Suvudu

The dim neon buzz of the bar spilled out onto the rain-slick street like cheap blood. Inside, through the fogged window, he could see them: the sharp suitor with a sharp smile, leaning too close to her across the scarred counter. She laughed at something he said—too easy, too familiar for a man who’d only blown into town three nights ago.

The enforcer stood under the awning across the street, collar up, cigarette burning down between his fingers untouched. He’d known her since she was pouring coffee at the diner on 4th and Fremont, back when her smile still had edges and her eyes hadn’t learned to look past men like him. Now here she was, trading glances with this slick out-of-towner who carried himself like he owned the night.

He didn’t like the man’s attitude. Didn’t like the way he scanned the room like he was casing it, or the way his hand lingered when he passed her a tip. Didn’t like that he was even in this town at all—especially not now, not with the kind of heat that followed men who dressed that expensive in a place this rotten.

Most of all, he didn’t like not knowing what business they had together.

The cigarette finally burned his fingers. He flicked it into the gutter and started across the street, boots splashing through puddles that reflected the red glow of the sign above the door: VELVET SIN.

Time to find out.

He pushed through the door, the bell jingling like a warning nobody heeded anymore. The outsider glanced up first. Their eyes met across the haze of smoke and low light.

The enforcer smiled—slow, thin, and without a trace of warmth.

“Evening,” he said to the room, but he was only talking to one man. “Mind if I join you two? Got a few questions.”

The waitress froze, rag in hand. The outsider’s smile didn’t falter, but something behind his eyes shifted, like a card sharp spotting the house man.

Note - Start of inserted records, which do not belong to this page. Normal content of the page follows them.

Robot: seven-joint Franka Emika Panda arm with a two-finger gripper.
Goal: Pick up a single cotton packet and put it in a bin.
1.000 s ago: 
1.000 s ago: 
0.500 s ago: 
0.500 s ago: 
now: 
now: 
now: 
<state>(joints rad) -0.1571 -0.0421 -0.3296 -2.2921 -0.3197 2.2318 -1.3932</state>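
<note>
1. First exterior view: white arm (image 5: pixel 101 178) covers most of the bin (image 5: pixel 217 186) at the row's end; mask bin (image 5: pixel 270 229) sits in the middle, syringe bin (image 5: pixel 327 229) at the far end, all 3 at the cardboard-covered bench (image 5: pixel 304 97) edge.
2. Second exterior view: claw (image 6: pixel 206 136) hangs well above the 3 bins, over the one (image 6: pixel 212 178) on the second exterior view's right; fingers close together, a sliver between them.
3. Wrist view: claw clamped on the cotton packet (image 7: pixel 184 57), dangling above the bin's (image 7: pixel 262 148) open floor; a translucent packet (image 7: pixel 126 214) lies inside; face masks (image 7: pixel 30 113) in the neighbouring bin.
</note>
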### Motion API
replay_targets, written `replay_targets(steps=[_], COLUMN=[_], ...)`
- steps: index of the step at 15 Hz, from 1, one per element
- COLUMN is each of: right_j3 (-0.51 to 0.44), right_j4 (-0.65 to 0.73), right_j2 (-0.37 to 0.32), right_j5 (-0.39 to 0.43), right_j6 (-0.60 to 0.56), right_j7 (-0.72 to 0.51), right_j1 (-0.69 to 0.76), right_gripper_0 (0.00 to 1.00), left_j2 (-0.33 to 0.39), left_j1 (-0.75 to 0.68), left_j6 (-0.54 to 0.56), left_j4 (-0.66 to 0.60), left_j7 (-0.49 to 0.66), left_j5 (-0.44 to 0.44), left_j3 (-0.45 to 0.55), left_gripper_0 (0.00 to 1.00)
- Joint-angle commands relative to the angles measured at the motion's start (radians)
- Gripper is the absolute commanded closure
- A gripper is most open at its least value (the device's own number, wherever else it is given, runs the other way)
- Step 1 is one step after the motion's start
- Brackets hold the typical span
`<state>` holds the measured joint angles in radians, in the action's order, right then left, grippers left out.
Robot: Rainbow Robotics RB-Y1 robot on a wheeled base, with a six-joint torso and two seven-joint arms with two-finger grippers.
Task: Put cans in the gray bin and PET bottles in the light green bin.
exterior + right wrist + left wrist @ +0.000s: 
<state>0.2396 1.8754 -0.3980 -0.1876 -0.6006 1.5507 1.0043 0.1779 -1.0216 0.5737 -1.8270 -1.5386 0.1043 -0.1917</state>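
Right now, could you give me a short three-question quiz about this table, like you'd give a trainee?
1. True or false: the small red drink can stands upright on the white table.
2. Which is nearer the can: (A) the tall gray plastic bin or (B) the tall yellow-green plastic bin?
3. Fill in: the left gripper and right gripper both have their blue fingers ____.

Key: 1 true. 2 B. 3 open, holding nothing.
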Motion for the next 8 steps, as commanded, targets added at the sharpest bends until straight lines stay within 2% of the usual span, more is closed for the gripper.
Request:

The enforcer pulled up a stool anyway.

He was going to get answers tonight—one way or another.

This town had rules, even if they were written in broken glass and old blood. And he was the one who made sure people remembered them. But then outside circling, where friends he would sooner forget. Banned from this part of town, they would make their presence known.

A ragged crew of eight neo-punk riders, chrome-plated and feral, tore into the street on snarling, jury-rigged motorcycles that looked half-machine, half-nightmare—exposed fusion coils spitting violet arcs, spiked fairings dripping rain, holographic gang sigils flickering red above their handlebars like bloody halos.

Their leader rode point, a towering figure in scarred leather stitched with glowing LED circuit veins that pulsed in time with his heartbeat, face hidden behind a cracked visor smeared with neon reflection, cybernetic eye glowing crimson through the slits.

Behind him came the rest: a wiry woman with a towering electric-blue mohawk whipping in the wind, facial implants tracing jagged lightning patterns across her cheeks; a hulking brute whose arms were more hydraulic pistons than flesh, chains rattling from his wrists like promises; twins with matching razor mohawks and mirrored optic lenses, laughing maniacally as they weaved between puddles; and the stragglers, all spikes, synth-leather, and malice—faces augmented with glowing tattoos, bodies patched with scavenged tech that hummed and sparked in the wet.

They weren’t here for the liquor or the quiet; they were the storm’s vanguard, old debts dragging them back into his orbit like ghosts on throttle, engines roaring a challenge to the fragile order he’d bled to maintain.